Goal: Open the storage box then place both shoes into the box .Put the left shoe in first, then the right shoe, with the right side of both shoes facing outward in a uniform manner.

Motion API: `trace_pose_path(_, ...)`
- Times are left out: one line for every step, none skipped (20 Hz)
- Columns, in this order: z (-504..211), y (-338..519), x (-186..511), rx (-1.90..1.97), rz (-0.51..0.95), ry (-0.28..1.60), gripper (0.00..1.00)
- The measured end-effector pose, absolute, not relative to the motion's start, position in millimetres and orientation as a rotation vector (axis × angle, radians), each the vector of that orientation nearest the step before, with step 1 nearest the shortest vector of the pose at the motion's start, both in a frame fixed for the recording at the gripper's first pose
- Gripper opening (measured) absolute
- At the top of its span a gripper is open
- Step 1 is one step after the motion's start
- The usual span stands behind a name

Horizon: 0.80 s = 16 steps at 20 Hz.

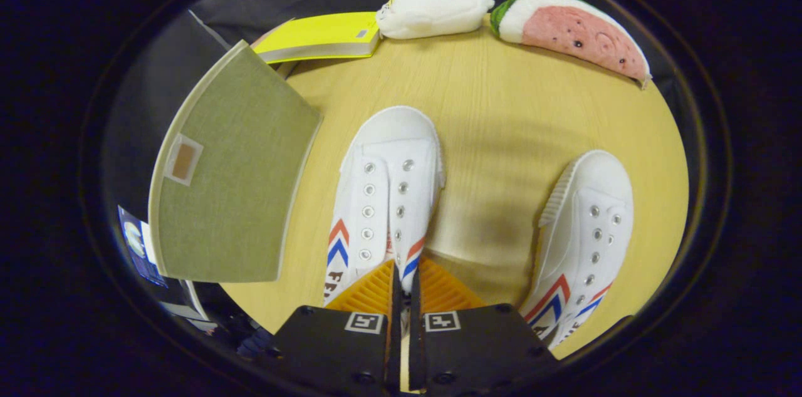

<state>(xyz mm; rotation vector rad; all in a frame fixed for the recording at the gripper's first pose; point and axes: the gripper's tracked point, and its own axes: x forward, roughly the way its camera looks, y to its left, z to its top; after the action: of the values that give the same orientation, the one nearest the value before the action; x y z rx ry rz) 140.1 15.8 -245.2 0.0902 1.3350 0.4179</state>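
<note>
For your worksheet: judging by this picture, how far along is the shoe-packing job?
Done: the storage box seems open, its lid raised. In hand: the tool has closed on the side of the nearer shoe. Left: both that shoe and the other shoe, on the table, must go in.

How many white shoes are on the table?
2. One shoe lies just ahead of the gripper, whose fingers are closed on its side wall, next to the green box. The other shoe lies apart, on the opposite side from the box.
</note>
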Motion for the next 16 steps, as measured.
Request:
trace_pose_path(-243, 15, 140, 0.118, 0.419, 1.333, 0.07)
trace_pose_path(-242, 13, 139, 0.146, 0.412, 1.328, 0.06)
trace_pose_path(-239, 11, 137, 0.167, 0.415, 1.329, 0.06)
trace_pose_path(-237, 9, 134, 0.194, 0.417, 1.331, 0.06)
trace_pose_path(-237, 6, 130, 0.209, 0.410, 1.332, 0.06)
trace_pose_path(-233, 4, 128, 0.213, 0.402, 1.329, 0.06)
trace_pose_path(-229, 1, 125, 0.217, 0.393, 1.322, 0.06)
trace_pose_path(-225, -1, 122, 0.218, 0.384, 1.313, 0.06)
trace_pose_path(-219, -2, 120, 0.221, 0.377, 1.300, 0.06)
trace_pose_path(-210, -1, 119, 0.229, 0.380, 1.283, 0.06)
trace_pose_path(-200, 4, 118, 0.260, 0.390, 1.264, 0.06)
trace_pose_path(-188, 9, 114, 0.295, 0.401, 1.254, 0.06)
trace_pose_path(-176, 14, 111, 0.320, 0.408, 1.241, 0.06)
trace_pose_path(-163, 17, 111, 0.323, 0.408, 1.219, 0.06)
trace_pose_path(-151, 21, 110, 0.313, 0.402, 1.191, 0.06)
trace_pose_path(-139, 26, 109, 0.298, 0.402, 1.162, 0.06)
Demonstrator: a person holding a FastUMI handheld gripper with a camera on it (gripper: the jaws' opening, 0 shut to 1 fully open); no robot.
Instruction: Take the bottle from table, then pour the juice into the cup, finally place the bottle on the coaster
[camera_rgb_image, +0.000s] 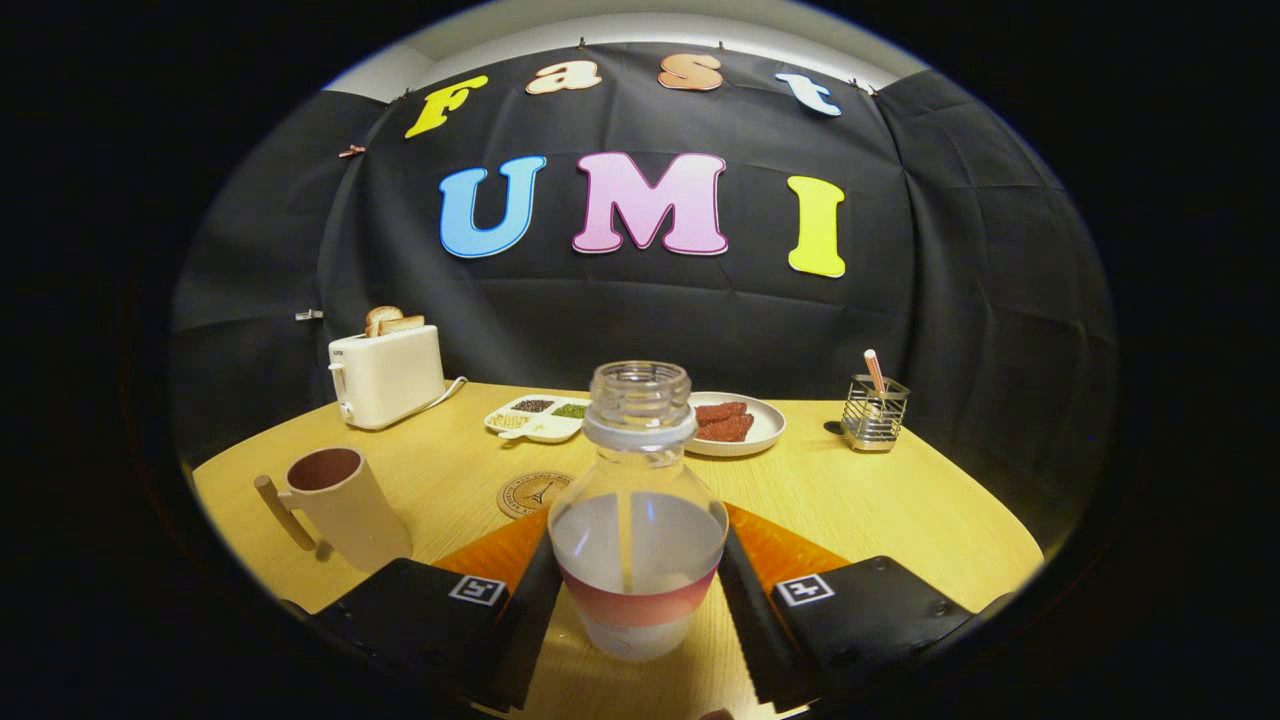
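Grasp stage. Your gripper (638, 590) has the bottle (638, 520) between its fingers, both pads pressing its sides just above the coloured band; the base appears to rest on the table (900, 510), so the lift looks not yet made. The bottle is clear plastic, round-shouldered, uncapped, with a ribbed neck and pale juice about halfway up. The cup (340, 500), a matte tapered mug with a straight handle, stands at ten o'clock from the bottle; the coaster (533, 493), a flat printed disc, lies at eleven o'clock, just beyond the fingers. Next, lift it upright, carry it over the cup, then tilt slowly.
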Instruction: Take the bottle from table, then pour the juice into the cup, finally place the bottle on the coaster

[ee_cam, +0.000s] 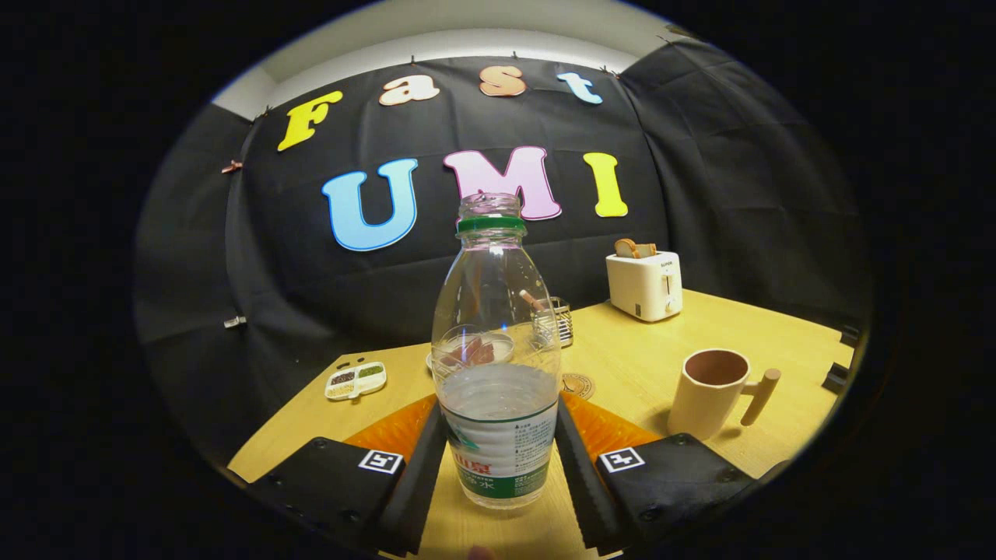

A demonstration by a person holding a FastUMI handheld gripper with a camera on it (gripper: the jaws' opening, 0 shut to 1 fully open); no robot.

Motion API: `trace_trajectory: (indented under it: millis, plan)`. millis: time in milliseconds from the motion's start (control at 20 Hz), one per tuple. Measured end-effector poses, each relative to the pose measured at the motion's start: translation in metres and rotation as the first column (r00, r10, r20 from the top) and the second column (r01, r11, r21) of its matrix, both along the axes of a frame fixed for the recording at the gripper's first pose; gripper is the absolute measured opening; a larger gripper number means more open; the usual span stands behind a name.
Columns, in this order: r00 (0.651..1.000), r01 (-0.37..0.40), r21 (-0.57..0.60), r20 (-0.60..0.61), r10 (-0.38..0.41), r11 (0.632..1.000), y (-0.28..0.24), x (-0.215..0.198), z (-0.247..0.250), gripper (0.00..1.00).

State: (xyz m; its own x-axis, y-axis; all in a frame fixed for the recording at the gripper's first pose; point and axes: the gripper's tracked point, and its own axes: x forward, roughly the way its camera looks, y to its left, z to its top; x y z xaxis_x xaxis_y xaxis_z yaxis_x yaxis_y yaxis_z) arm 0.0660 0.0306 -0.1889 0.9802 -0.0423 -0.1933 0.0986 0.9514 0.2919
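Place: a staged recording booth posing as a home kitchen corner.
Walls: black cloth (700, 194) is hanging on all sides, clipped up beneath a pale ceiling strip.
Surface: a light wooden table (646, 365) is carrying household breakfast things.
Kitchen signs: a white toaster (644, 285) is holding bread slices; a mug with a wooden handle (712, 393) is standing nearby; a divided snack dish (355, 380) is sitting near the table's far edge.
Demo sign: square printed markers (380, 461) are showing on the handheld rig.
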Motion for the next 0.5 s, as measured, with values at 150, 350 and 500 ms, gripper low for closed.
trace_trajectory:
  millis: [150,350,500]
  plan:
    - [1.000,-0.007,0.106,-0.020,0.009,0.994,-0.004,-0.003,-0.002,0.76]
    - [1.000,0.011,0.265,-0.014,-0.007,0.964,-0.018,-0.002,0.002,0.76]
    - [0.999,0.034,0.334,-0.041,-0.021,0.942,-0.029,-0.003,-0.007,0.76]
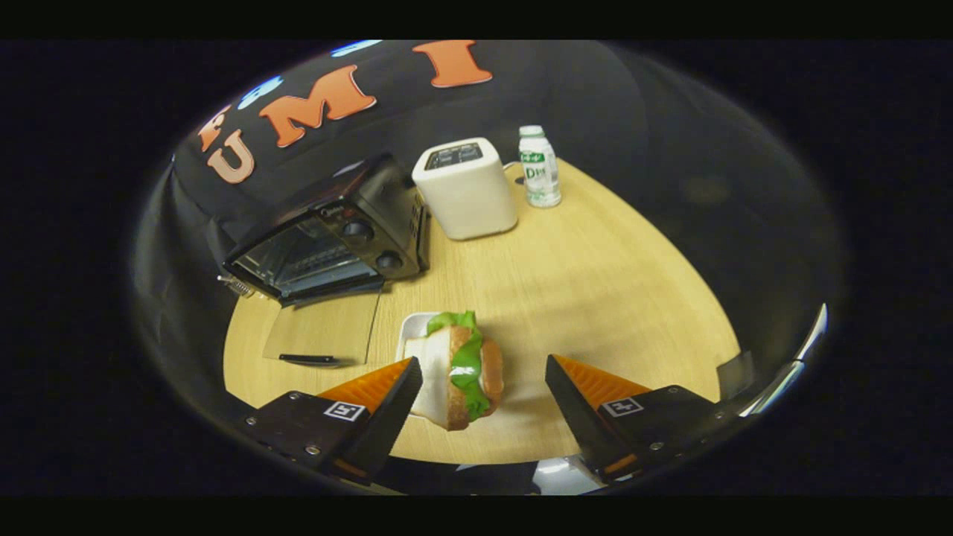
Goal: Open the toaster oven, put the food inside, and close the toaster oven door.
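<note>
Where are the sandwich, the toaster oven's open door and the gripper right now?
sandwich (469, 372): gripper view, on its lettuce, between the fingers.
toaster oven door (320, 335): gripper view, on the glass pane lying flat on the table.
gripper (484, 387): gripper view, midway between the fingertips, open.

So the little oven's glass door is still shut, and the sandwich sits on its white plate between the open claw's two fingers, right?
Not quite: the toaster oven door is already open, folded down flat onto the table, as the gripper view shows. The rest holds: the sandwich sits on its white plate between the open claw's two fingers, which do not press on it.
</note>
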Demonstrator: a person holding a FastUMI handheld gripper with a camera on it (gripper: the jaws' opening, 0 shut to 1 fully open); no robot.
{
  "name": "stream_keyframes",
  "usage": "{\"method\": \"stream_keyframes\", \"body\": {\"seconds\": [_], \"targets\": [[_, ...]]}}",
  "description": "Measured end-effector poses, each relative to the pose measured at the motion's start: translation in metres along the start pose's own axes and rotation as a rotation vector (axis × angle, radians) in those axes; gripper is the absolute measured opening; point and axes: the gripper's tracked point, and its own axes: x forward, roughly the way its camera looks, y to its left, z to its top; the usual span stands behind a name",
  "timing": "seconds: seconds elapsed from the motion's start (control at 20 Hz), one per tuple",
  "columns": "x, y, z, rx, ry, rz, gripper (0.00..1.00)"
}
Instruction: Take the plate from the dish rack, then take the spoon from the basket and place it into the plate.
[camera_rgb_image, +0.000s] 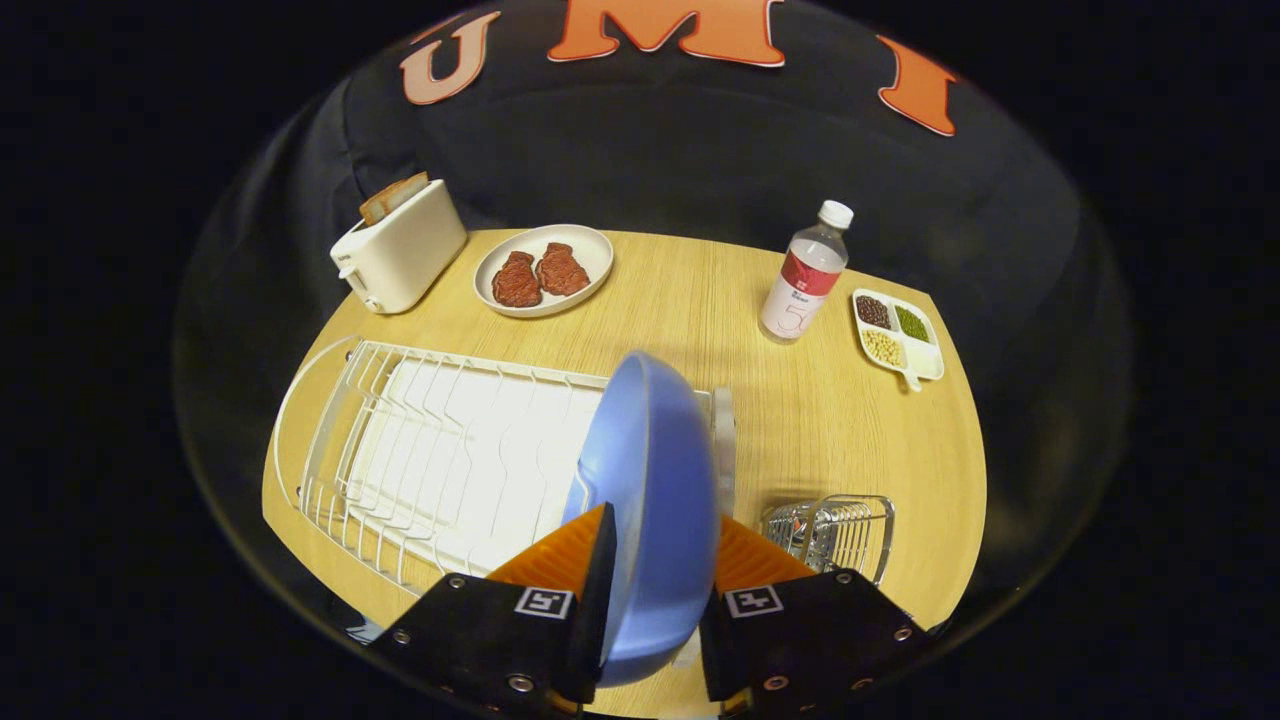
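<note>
The claw (655, 565), with black housings and ribbed orange fingers (560, 555), is closed onto the round light-blue plastic plate (650, 500) in the lower middle of the frame. One finger presses each face, and the plate stands on edge between them, its rim pointing away from the camera. The plate sits at the right end of the white wire dish rack (430, 450), which stretches across the lower left over a white drip tray; whether the plate's bottom edge touches the rack's wires I cannot tell, since the fingers cover it.

Just right of the claw, at the lower right, a small chrome wire basket (835, 530) stands on the light wooden bench (700, 300). The spoon inside it is too hidden to make out.

Farther back, at the upper left, a cream toaster (400, 255) holds a slice of toast (392, 197). Beside it, near the upper centre, an oval white dish (590, 250) carries two dark red pieces of meat (538, 275). At the upper right stands a clear plastic bottle with a red label and white cap (805, 275), and just right of that a small white divided tray of brown, green and pale beans (897, 335).
</note>
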Motion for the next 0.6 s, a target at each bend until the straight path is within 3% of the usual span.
{"method": "stream_keyframes", "body": {"seconds": [0.25,0.5,0.6], "targets": [[-0.007,-0.021,0.018,0.053,-0.048,-0.063,0.29],[-0.020,-0.025,0.034,-0.033,-0.109,-0.161,0.28],[-0.030,-0.015,0.041,-0.028,-0.129,-0.124,0.28]]}}
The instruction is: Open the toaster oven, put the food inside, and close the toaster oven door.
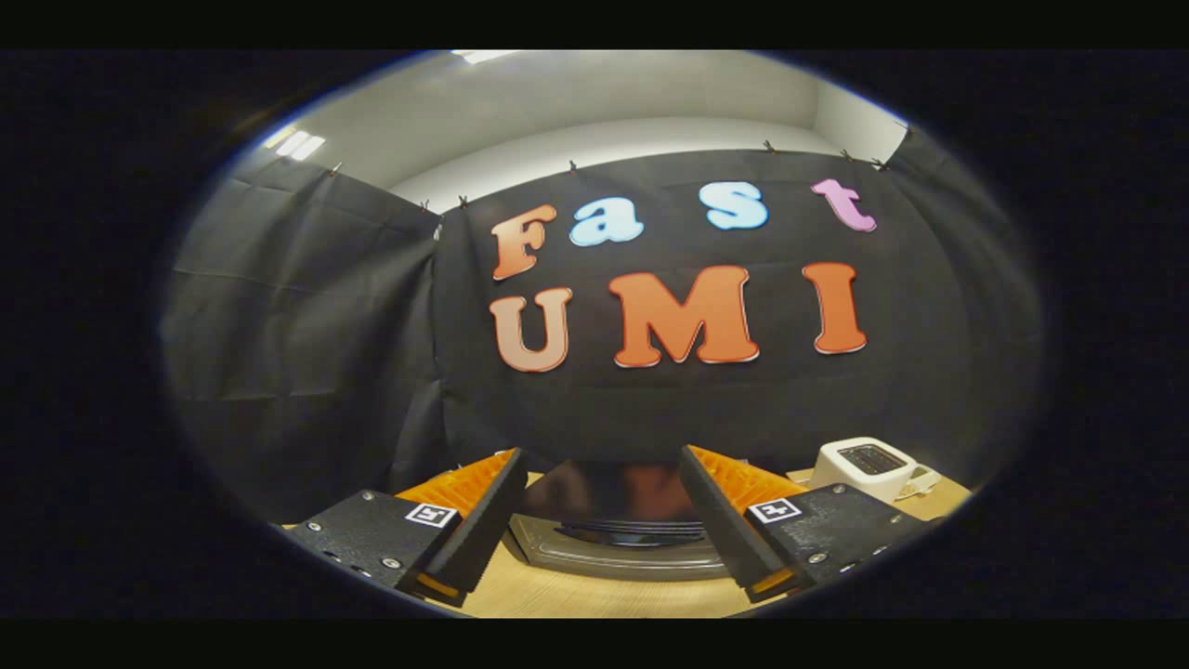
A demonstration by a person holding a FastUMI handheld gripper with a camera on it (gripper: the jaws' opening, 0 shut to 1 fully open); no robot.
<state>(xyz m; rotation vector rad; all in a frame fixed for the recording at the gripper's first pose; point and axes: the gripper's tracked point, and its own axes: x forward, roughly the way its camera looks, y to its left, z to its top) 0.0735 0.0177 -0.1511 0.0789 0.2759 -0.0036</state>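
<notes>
While gripper [599, 506] gapes empty, toaster oven [613, 539] ahead, door seemingly shut

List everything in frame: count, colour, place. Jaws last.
toaster oven: 1, dark glossy top with a silver-grey front, on the table just ahead of the gripper, seen between its fingers; I can't tell whether the door is open or shut.
toaster: 1, white with a dark slotted top, on the table beyond and to the right of the fingers, by the cloth wall.
small pale item: 1, off-white, right beside the toaster; too small to identify.
table: 1, light wood, under the oven and toaster.
cloth wall: black, behind the table.
gripper: 1, jaws open, holding nothing, framing the toaster oven.
</notes>
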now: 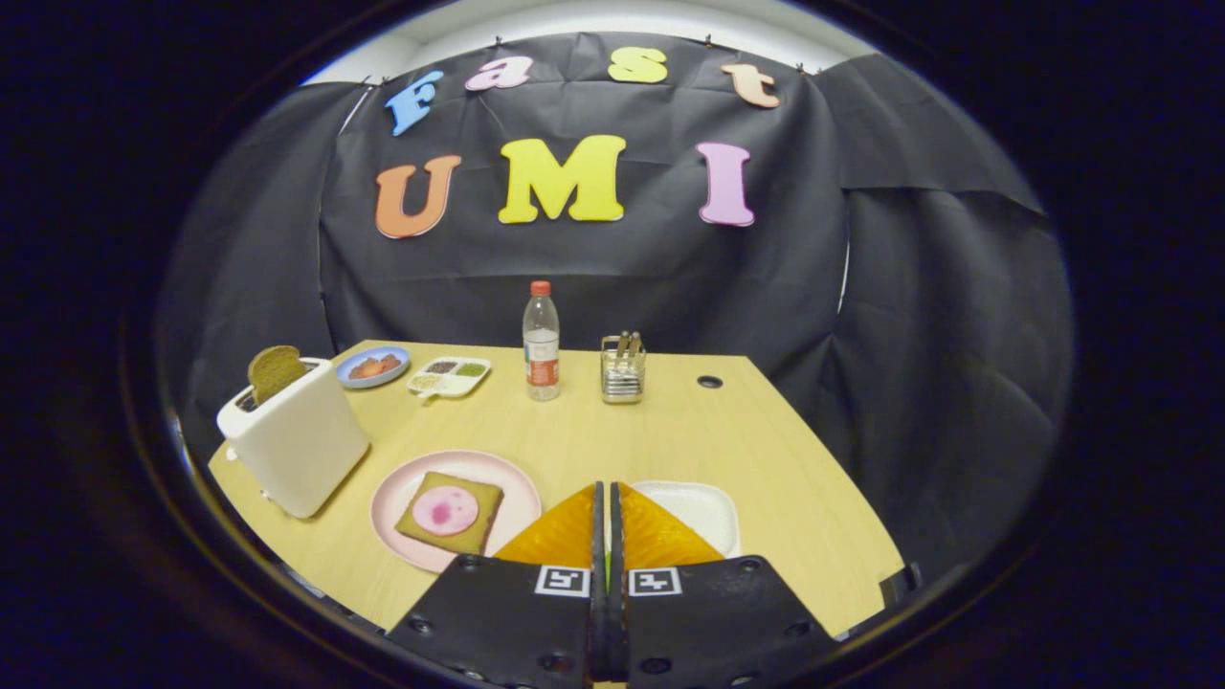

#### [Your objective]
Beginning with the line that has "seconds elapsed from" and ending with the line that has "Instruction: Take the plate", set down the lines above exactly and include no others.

#### [Answer box]
  "timing": "seconds: seconds elapsed from the motion's start (control at 20 Hz), one per tuple",
  "columns": "x, y, z, rx, ry, rz, gripper (0.00..1.00)"
}
Instruction: Take the plate from the dish rack, then take the spoon from the basket and place it into the plate.

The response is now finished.